* [ASSIGNED TASK] Each line of the data below should be restated exactly, with images left out.

* [DATASET SECTION]

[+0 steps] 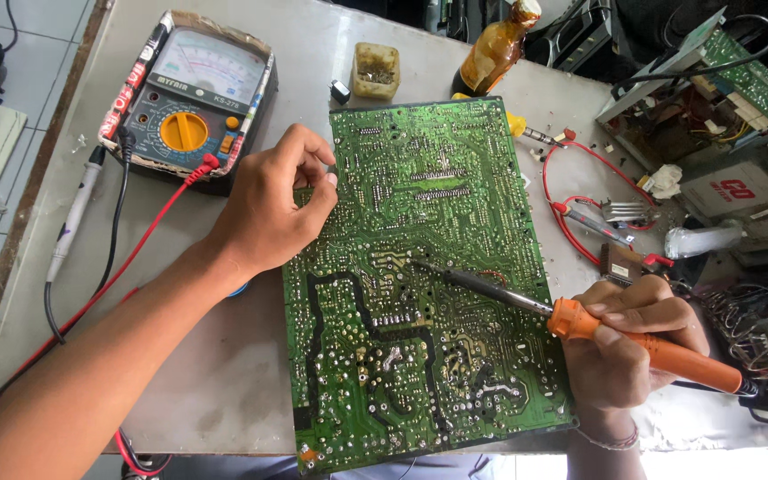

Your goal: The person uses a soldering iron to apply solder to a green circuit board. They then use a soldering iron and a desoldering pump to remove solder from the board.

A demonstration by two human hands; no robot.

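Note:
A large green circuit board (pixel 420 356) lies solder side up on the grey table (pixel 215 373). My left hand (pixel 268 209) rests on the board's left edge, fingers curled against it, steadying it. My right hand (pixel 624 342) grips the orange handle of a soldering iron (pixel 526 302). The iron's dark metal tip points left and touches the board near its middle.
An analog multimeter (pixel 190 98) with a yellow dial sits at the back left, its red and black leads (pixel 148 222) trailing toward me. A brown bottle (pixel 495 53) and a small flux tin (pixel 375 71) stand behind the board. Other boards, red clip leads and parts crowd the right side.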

* [OUTPUT FOR THIS EXERCISE]
[+0 steps] 

Your goal: The person uses a soldering iron to apply solder to a green circuit board. They then use a soldering iron and a desoldering pump to remove solder from the board.

A demonstration by two human hands; no robot.

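Note:
A large green circuit board (pixel 420 356) lies solder side up on the grey table (pixel 215 373). My left hand (pixel 268 209) rests on the board's left edge, fingers curled against it, steadying it. My right hand (pixel 624 342) grips the orange handle of a soldering iron (pixel 526 302). The iron's dark metal tip points left and touches the board near its middle.
An analog multimeter (pixel 190 98) with a yellow dial sits at the back left, its red and black leads (pixel 148 222) trailing toward me. A brown bottle (pixel 495 53) and a small flux tin (pixel 375 71) stand behind the board. Other boards, red clip leads and parts crowd the right side.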

This concludes the response.